Recorded data:

# # # # #

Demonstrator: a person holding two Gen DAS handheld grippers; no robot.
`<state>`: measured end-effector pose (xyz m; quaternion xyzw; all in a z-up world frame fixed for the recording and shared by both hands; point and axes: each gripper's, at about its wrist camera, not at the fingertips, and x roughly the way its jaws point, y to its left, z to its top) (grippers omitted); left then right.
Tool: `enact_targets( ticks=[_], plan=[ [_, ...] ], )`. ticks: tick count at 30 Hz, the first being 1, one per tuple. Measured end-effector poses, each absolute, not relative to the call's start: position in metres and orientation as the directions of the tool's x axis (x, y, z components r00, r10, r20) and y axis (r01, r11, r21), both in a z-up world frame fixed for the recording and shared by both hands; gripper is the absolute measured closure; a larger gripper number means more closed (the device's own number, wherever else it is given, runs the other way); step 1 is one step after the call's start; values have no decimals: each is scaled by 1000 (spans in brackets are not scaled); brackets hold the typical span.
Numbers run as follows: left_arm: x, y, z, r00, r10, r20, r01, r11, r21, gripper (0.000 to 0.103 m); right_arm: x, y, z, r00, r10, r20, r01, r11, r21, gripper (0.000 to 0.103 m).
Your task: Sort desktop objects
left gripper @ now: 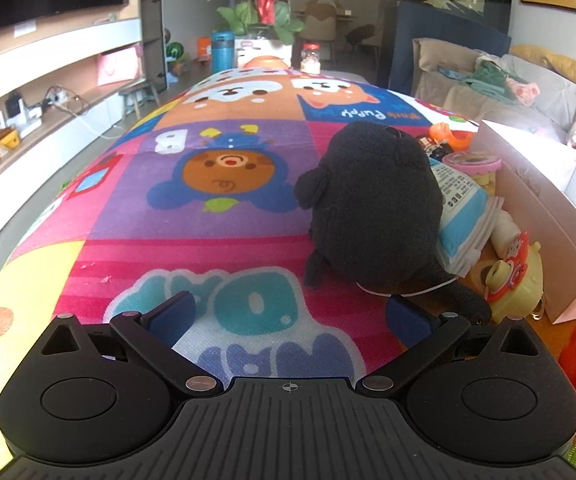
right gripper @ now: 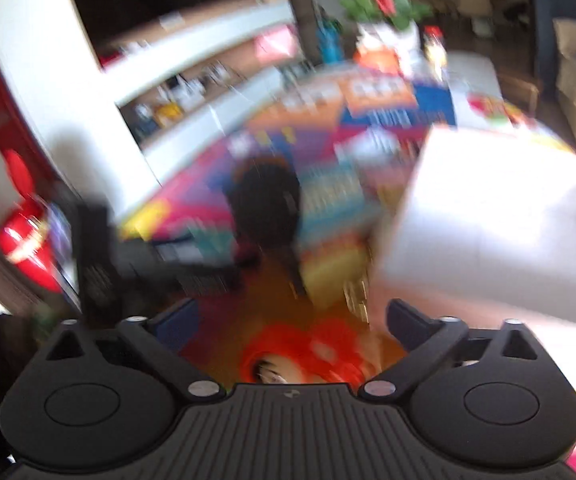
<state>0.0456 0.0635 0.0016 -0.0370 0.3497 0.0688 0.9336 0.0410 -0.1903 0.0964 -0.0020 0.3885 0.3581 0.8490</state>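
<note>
Left gripper (left gripper: 290,322) sat low over the mat (left gripper: 223,216), fingers spread wide, nothing between them. Blue pads; the right pad (left gripper: 406,320) was just beside the plush's (left gripper: 372,208) bottom edge, contact unclear.

Plush: black, fuzzy, rounded blob with a small ear-like flap on its left side and a stubby foot at lower left. A thin white cord ran along its base. It stood on the mat right of centre, back to the camera.

Leaning against the plush's right side was a packet (left gripper: 464,216), blue and white with small print. Past it was a pink-lidded tub (left gripper: 476,162), with small orange toys (left gripper: 446,134) further back. A yellow toy (left gripper: 518,284) with a red and pink tag lay near the right finger, next to the white box's (left gripper: 548,208) wall. The box stood open at the mat's right edge.

The mat was a cartoon print: pink, purple, blue and orange panels with animal faces.

Right wrist view was badly motion-blurred. Right gripper (right gripper: 292,326) also wide open and empty, above a red-orange thing (right gripper: 312,354) I couldn't identify. Plush (right gripper: 267,208) showed as a dark smear mid-frame, white box (right gripper: 488,216) to its right, left gripper (right gripper: 159,256) as a black blur at left.
</note>
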Motion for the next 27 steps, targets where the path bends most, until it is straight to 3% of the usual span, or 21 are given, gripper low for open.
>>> enact_targets(
  ticks=[5, 7, 8, 16, 17, 19, 21, 27],
  plan=[
    [41, 74, 3, 767, 61, -639, -156, 983, -94, 0, 126, -183, 131, 540, 523, -659, -501, 829, 248, 2],
    [37, 81, 4, 780, 32, -624, -156, 977, -144, 0, 180, -175, 127, 539, 474, -697, -416, 869, 268, 20],
    [37, 83, 4, 785, 23, -619, -156, 974, -163, 0, 208, -170, 120, 530, 446, -721, -372, 887, 274, 21],
    [35, 90, 4, 801, -14, -599, -151, 963, -224, 0, 330, -134, 46, 497, 185, -848, -143, 981, 131, 21],
    [34, 91, 4, 802, -17, -597, -150, 962, -229, 0, 336, -133, 40, 478, 187, -858, -130, 981, 141, 23],
    [33, 93, 3, 806, -25, -592, -149, 959, -243, 0, 344, -132, 29, 429, 220, -876, -114, 975, 190, 43],
    [33, 95, 3, 808, -32, -589, -148, 956, -255, 0, 348, -126, 22, 383, 244, -891, -122, 969, 213, 55],
    [33, 95, 3, 808, -32, -588, -148, 955, -256, 0, 324, -95, 25, 331, 326, -885, -239, 937, 256, 57]
  ],
)
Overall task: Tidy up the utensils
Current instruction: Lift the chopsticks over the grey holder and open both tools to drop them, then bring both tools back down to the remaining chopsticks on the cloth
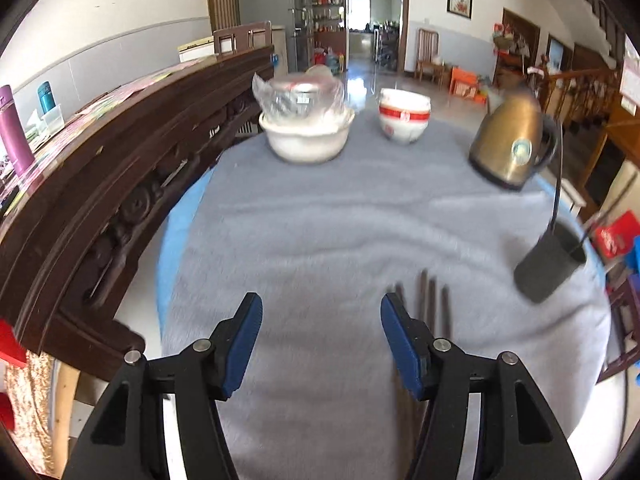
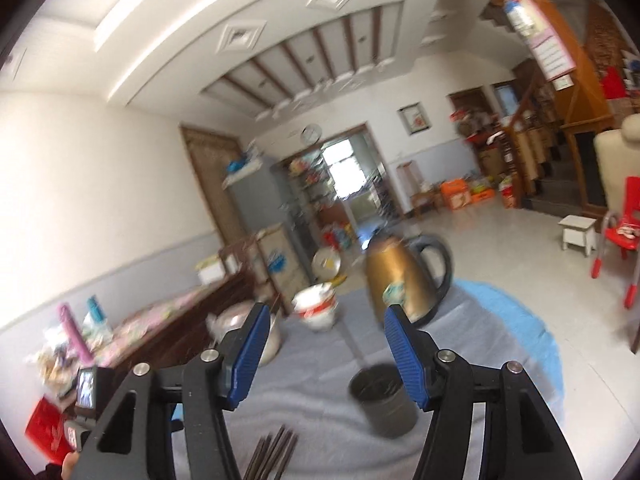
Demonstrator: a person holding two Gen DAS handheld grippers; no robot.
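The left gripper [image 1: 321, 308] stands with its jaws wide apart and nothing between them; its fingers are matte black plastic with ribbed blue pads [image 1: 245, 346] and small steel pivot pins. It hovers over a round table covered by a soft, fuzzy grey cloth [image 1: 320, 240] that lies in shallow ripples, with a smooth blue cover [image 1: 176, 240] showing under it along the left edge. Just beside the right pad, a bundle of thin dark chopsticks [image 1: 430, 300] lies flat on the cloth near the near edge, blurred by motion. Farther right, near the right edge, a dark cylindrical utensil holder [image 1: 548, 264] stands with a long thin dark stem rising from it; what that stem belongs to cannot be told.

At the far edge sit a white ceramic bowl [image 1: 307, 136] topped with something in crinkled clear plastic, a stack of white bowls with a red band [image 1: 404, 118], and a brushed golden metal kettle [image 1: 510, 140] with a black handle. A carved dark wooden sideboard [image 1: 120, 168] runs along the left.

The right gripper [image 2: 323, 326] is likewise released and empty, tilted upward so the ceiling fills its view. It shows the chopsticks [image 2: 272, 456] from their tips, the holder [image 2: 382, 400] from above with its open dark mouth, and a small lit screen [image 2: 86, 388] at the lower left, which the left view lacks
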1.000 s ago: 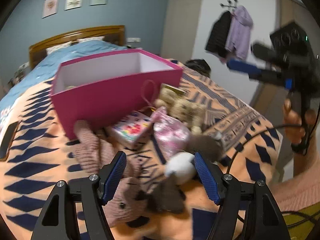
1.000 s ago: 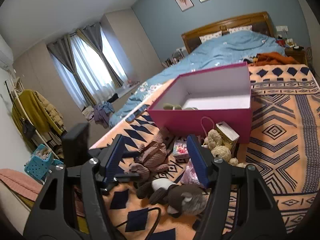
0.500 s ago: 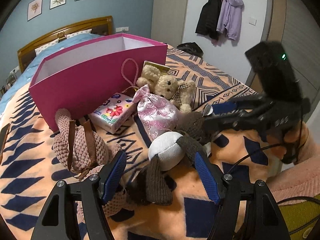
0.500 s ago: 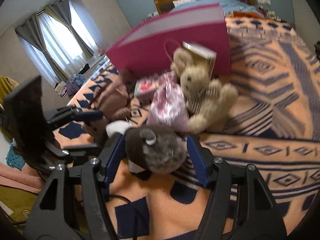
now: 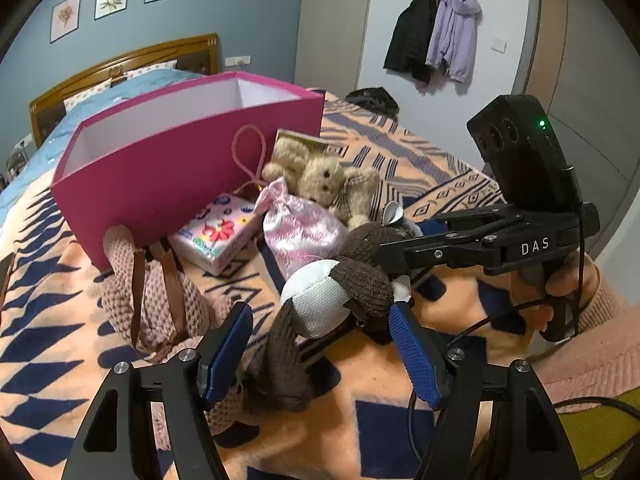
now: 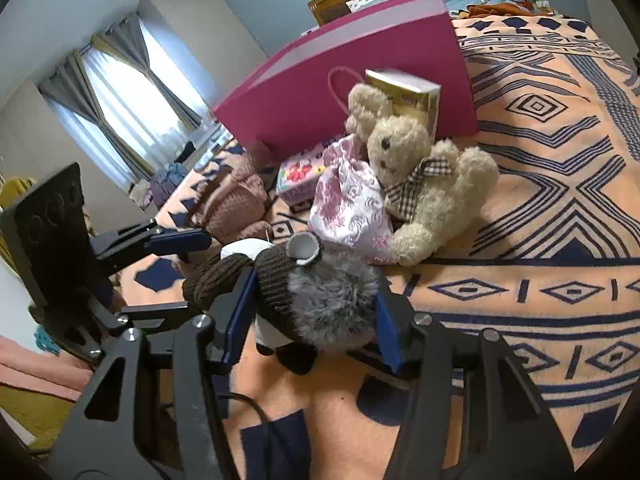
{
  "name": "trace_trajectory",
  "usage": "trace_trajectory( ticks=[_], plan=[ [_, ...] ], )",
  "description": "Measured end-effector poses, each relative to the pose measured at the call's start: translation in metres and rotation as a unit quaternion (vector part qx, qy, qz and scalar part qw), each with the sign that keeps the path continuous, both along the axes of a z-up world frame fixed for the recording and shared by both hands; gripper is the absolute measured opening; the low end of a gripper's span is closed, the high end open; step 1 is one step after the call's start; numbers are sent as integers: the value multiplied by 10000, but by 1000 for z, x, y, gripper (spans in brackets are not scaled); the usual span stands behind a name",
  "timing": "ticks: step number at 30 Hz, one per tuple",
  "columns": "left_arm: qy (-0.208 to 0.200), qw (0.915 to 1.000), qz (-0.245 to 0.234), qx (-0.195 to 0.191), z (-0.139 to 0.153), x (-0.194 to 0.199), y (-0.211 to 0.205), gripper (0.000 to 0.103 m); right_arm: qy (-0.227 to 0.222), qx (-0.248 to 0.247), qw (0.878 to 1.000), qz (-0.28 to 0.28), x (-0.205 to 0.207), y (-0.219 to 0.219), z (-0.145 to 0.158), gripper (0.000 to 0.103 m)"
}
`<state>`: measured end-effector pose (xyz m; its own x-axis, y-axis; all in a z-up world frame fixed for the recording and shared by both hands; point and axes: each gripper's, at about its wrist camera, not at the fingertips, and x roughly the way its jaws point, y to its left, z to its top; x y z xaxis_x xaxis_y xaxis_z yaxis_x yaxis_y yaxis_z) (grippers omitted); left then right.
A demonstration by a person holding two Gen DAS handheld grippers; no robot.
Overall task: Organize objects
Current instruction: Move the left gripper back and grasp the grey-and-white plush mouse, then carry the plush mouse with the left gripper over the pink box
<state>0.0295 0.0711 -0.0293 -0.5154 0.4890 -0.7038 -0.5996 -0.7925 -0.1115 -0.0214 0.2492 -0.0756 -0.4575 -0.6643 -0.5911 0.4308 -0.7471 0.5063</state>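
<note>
A brown and grey plush toy (image 6: pixel 320 292) with a white belly (image 5: pixel 316 300) lies on the orange patterned blanket (image 6: pixel 560 216). My right gripper (image 6: pixel 312 312) has its fingers around the toy's furry head, touching both sides; it also shows in the left wrist view (image 5: pixel 404 264). My left gripper (image 5: pixel 320 344) is open just in front of the toy's white belly and brown leg. A pink open box (image 5: pixel 168 168) stands behind. A beige teddy bear (image 6: pixel 416 176), a pink satin pouch (image 6: pixel 352 208), a floral tissue pack (image 5: pixel 216 236) and a knitted pink toy (image 5: pixel 156 296) lie in front of it.
A gold book-like box (image 6: pixel 412 96) leans on the pink box behind the teddy. The bed with a wooden headboard (image 5: pixel 120 64) is beyond. Coats (image 5: pixel 436 36) hang on the right wall. Curtained windows (image 6: pixel 120 112) are at the left.
My right gripper came down from high above the pile and closed in around the plush toy's head. My left gripper moved slightly nearer the toy, still open.
</note>
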Motion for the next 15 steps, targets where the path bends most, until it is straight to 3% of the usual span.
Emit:
trace_trajectory(
  ticks=[7,15],
  plan=[
    [1,9997,18,254,11,-7,-9,71,349,-163,9992,-59,5,8,28,56],
    [161,9985,54,529,34,-22,-22,45,741,-132,9971,80,-5,-7,59,56]
  ],
)
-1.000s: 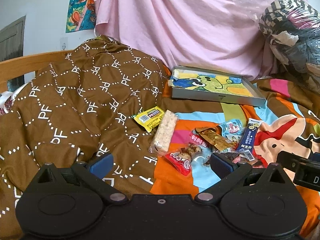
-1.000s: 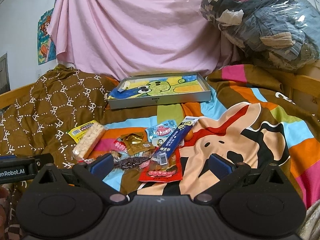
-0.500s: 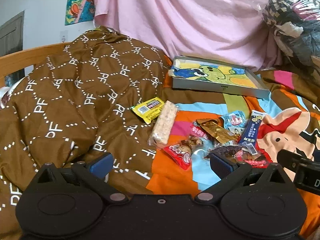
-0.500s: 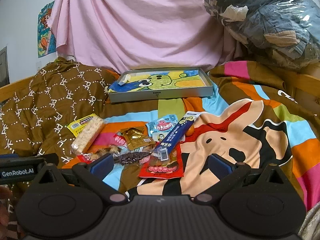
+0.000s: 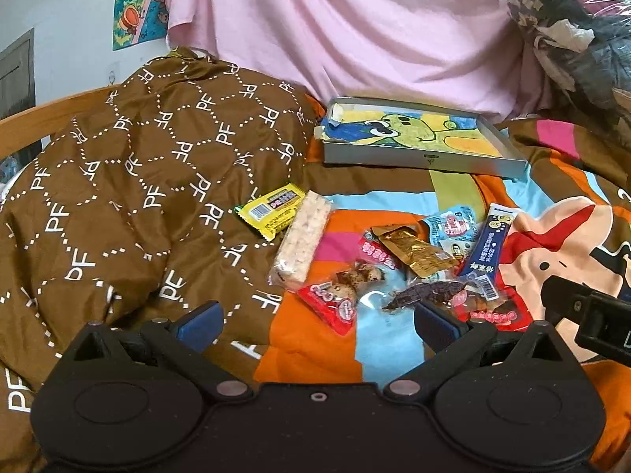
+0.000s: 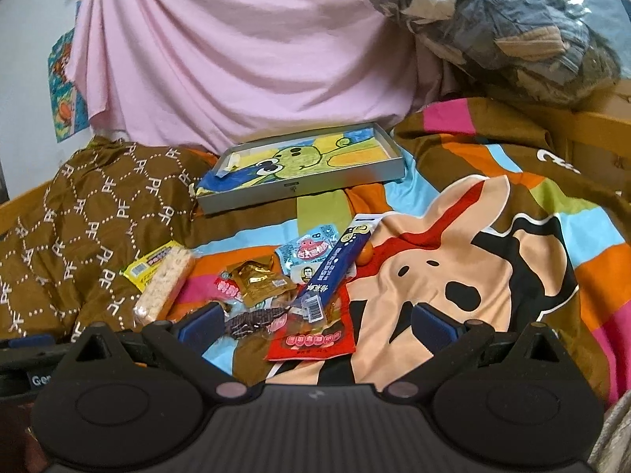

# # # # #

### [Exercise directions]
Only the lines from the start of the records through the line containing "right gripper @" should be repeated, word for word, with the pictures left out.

### [Result]
Demonstrator: a person holding two Gen DAS handheld grippers; no robot.
`<state>`: measured end-effector pose (xyz m; quaternion xyzw; all in a z-up world frame fixed for the recording and shared by both hands; point and axes: each gripper's, at about its wrist camera, not at the fingertips, and x roughly the way its jaws point, y to its left, z to its top) (grippers omitted); left then right.
Tool: `enact_targets( ticks=[_], plan=[ [_, ...] ], )`. ticks: tick count at 30 Hz, the first being 1, one per tuple. Measured end-effector poses, each absolute, not relative to the call's start: position in metres and orientation as the directions of the tool's x axis (x, y, z components r00, r10, r20) and y axis (r01, r11, r21), both in a z-up world frame fixed for the recording and shared by both hands; gripper is the absolute measured closure; a larger gripper number means more closed (the device's own number, wherever else it is given, runs the other way); step 1 is one step after the call's start; values have no decimals: each is scaled by 1000 (spans in brackets are not scaled); brackets hold the typical span.
Numbers run as follows: left_arm: x, y, z, r00, r10, r20, r01, r11, r21, gripper (0.000 to 0.103 m); right_arm: x, y, z, r00, r10, r20, r01, r11, r21, gripper (0.000 to 0.103 m).
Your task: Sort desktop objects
left gripper @ now: 
right gripper @ now: 

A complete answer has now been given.